(Your assignment):
Starting with the first line below, reproduce each line exactly until you have included the one bearing "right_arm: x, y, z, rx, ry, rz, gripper".

(Dataset excerpt):
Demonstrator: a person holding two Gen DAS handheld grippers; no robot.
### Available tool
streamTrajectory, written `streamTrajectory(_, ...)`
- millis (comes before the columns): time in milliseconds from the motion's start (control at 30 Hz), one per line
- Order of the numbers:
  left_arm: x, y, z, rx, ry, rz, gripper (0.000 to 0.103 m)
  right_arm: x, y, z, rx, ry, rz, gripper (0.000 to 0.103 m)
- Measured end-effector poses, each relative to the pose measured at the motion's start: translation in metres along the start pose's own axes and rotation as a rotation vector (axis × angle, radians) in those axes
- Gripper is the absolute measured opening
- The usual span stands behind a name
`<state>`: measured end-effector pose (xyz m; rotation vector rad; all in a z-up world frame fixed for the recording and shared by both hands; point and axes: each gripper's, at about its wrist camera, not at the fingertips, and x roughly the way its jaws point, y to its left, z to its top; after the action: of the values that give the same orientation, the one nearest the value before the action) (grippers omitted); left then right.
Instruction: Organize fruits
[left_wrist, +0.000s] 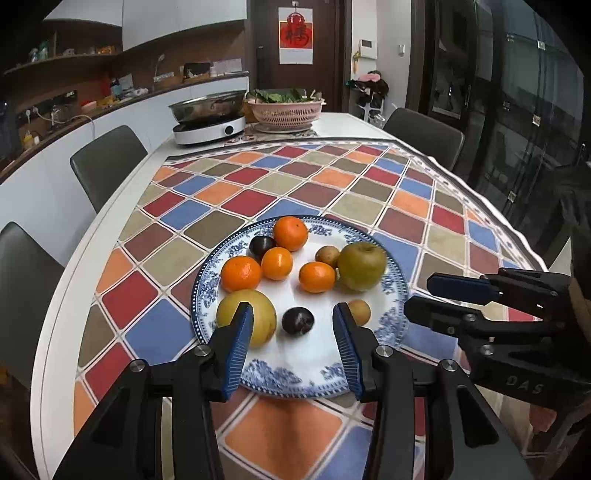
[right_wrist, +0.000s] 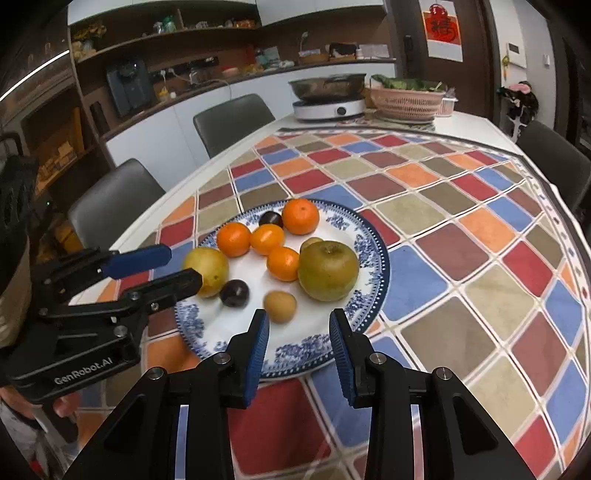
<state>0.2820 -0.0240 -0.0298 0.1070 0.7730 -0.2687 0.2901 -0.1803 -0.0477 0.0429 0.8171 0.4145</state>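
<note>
A blue-and-white plate (left_wrist: 391, 284) (right_wrist: 373, 240) on the checkered tablecloth holds several oranges (left_wrist: 241, 273) (right_wrist: 233, 239), a green-brown apple (left_wrist: 362, 266) (right_wrist: 328, 271), a yellow pear (left_wrist: 258, 314) (right_wrist: 210, 267), two dark plums (left_wrist: 298, 321) (right_wrist: 234, 292) and small brown fruits (left_wrist: 360, 312) (right_wrist: 280, 306). My left gripper (left_wrist: 293, 323) (right_wrist: 170, 267) is open and empty over the plate's near edge, its fingers either side of a plum. My right gripper (right_wrist: 299, 325) (left_wrist: 424, 295) is open and empty at the plate's near right rim.
At the table's far end stand an induction cooker with a steel pan (left_wrist: 210, 122) (right_wrist: 327, 98) and a pink basket of greens (left_wrist: 284, 109) (right_wrist: 406, 98). Grey chairs (left_wrist: 107, 162) (right_wrist: 114, 206) line the left side; another chair (left_wrist: 424, 133) stands at the right.
</note>
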Motion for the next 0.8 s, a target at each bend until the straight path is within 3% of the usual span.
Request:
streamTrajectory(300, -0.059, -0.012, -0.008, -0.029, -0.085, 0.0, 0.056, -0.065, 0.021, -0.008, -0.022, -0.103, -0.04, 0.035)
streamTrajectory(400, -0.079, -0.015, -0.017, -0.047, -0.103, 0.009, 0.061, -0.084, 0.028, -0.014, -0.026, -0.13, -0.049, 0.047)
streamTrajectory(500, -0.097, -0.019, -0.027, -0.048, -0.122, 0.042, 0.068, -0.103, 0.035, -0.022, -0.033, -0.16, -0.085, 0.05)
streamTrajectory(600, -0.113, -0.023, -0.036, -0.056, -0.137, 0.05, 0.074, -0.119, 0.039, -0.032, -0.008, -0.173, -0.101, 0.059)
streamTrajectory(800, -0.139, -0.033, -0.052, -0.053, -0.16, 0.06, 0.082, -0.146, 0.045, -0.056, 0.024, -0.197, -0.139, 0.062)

(Solved problem):
Demonstrator: a person holding two Gen DAS handheld grippers; no robot.
### Available tool
streamTrajectory, written `streamTrajectory(_, ...)`
- millis (comes before the columns): time in milliseconds from the motion's start (control at 30 Hz), one per line
- Order of the numbers:
  left_arm: x, y, z, rx, ry, rz, gripper (0.000 to 0.103 m)
  right_arm: x, y, z, rx, ry, rz, gripper (0.000 to 0.103 m)

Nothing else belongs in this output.